But how long does this process take? Suppose that we've used up X units of sweet light crude so far. If if takes, say 300 years, to wait for the abiogenic process to produce another X units of sweet light crude, then for our present economic purposes it is non-renewable. Our timeline until we reach a crisis is very short.

I think everyone would agree that oil and gas prices are going up. The orthodox reason for this (the "Cornucopian" view in the jargon) is that there is lots and lots of cheap recoverable oil and prices are only going up because publicly traded oil and gas behemoths are consipiring to raise prices.

The other orthodox view for the price increase (the "peakist" view) is that this is the end of the cheaply recoverable oil era

If the Cornucopians are right, then there is no problem.
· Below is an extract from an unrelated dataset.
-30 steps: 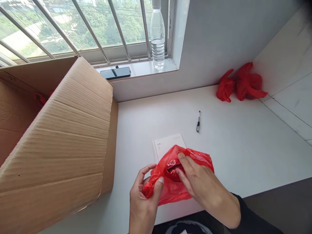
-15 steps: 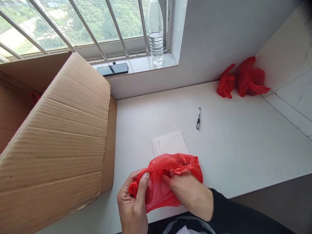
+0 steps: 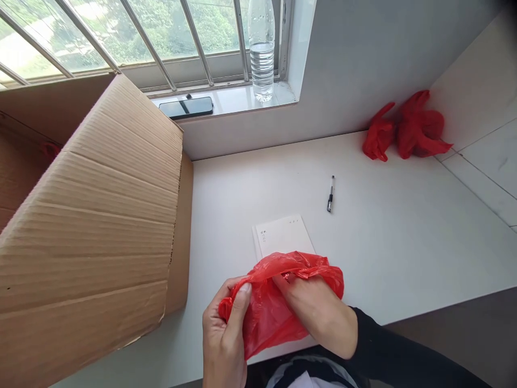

We'll just find a new way for CEOs and people on Wall Street to be grossly overcompensated for very little work, and prices will drop back down to normal.

If the peakists are right, then I do think we will enter into the era of the "long emergency" because our lifestyle functions on the premise that there will always be lots of cheap energy. People assume that next year will be just like this one, except maybe 1% or 2% more expensive, not 20% more expensive. If next year is 20% more expensive, and the next year after that 20% more expensive, chaos will result because we have no psychological fault tolerance for dealing with huge year-over-year increases.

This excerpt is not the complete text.